In celebration of the centennial of his birth, Into the Heart of Henry Miller at One Hundred gathers a captivating selection of writings from ten of his books. The delights of his prose are many, not the least of which is Miller's comic irony, which as The London Times noted, can be "as stringent and urgent as Swift's." Frederick Turner has organized the whole to highlight the autobiographical chronology of Miller's life, and along the way places the author squarely where he belongs––in the great tradition of American radical individualism, as a child of Emerson, Thoreau, and Whitman. Miller, who joyously declared "I am interested––like God––only in the individual," would have been pleased. The keynotes here are self-liberation and the pleasures of Miller's "knotty, cross-grained" genius, as Turner describes it––"defying classification, ultimately unamenable to any vision, any program not [his] own." Or, as Henry Miller himself put "I am the hero and the book is myself."

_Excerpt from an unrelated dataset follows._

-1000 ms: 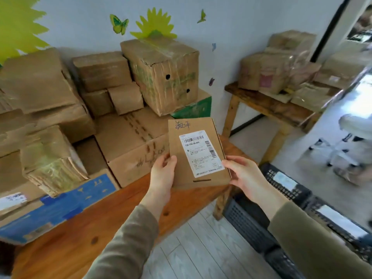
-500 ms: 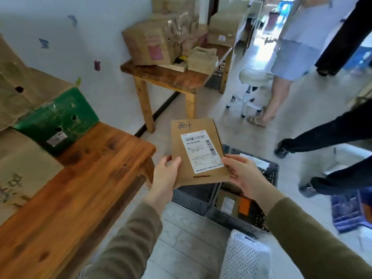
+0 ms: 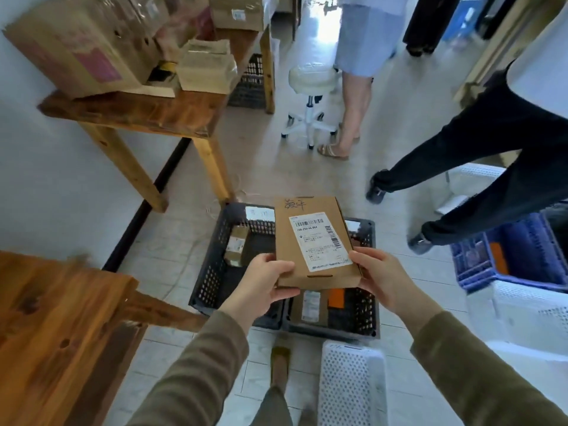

Superb collection of writing from Miller ranging from 'Quiet Days in Clichy' through the 'Tropics' 'Wisdom of the heart' 'Remember to Remember', 'Air Conditioned Nightmare' and more. Strangely the only criticism I would have is his selection from 'Colossus of Maroussi' which was for a long time my favourite work by Miller. Great way to get an overview of a lot of his writing.
Despite drawing from a severely limited selection of Miller’s work, the pieces collected here are of such high quality that this makes for an excellent read. This may be a better introduction to Miller’s writing than The Henry Miller Reader, if push comes to shove.